[EXERCISE INSTRUCTIONS]
Go through the listing below and repeat it exactly, omitting each picture.

[PROVIDED DATA]

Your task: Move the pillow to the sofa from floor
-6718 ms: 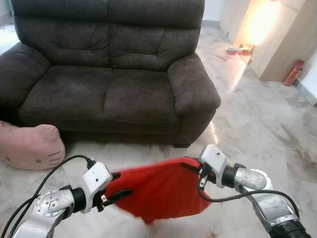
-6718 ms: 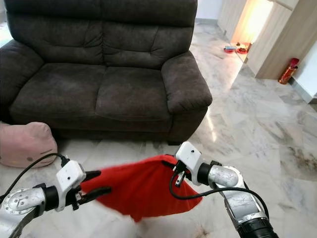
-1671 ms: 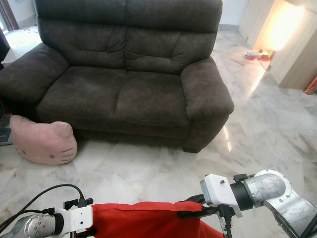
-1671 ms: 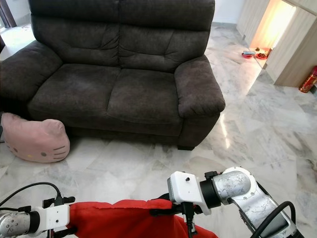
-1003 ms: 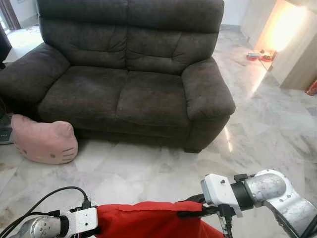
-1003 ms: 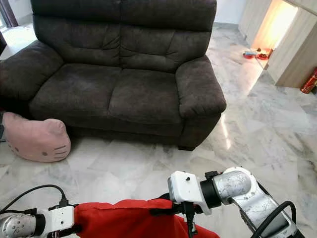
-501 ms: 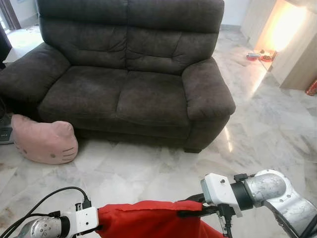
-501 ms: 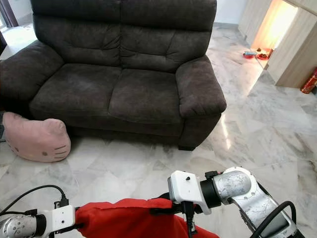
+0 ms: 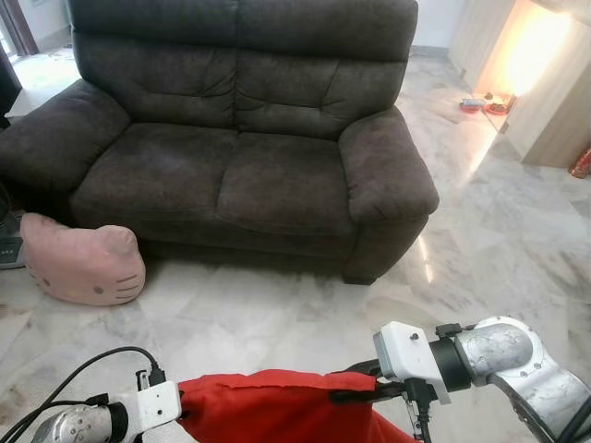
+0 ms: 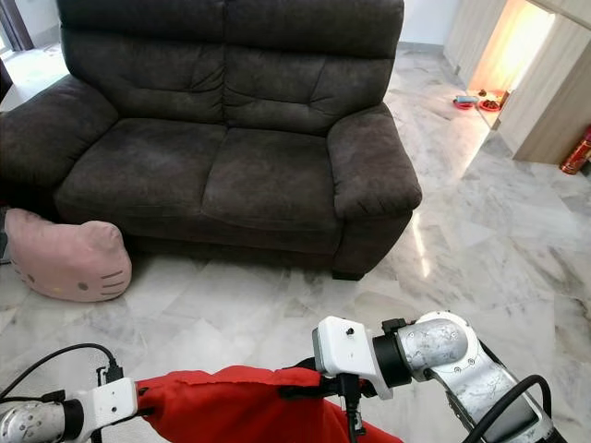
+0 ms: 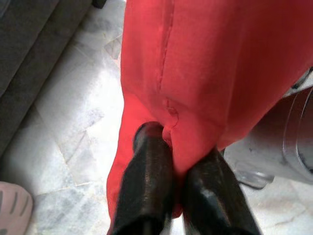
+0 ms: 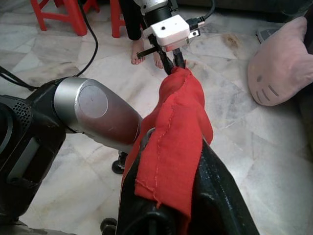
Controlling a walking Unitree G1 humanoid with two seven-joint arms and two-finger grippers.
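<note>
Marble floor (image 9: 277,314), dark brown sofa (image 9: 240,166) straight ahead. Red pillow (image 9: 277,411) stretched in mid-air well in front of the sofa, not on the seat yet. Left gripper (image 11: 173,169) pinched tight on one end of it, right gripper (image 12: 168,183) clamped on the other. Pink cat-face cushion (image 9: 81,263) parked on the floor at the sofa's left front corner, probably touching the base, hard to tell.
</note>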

[TASK ANSWER]
Your task: Move the pillow to the sofa from floor
-6718 ms: 
-6718 ms: 
-1671 ms: 
-1671 ms: 
-1003 ms: 
-1003 ms: 
-501 ms: 
-501 ms: 
+0 ms: 
+0 ms: 
+0 ms: 
+0 ms: 
Controlling a walking Unitree G1 humanoid with two seven-joint arms and two-finger grippers.
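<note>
Marble floor (image 9: 277,314), dark brown sofa (image 9: 240,166) straight ahead. Red pillow (image 9: 277,411) stretched in mid-air well in front of the sofa, not on the seat yet. Left gripper (image 11: 173,169) pinched tight on one end of it, right gripper (image 12: 168,183) clamped on the other. Pink cat-face cushion (image 9: 81,263) parked on the floor at the sofa's left front corner, probably touching the base, hard to tell.
</note>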

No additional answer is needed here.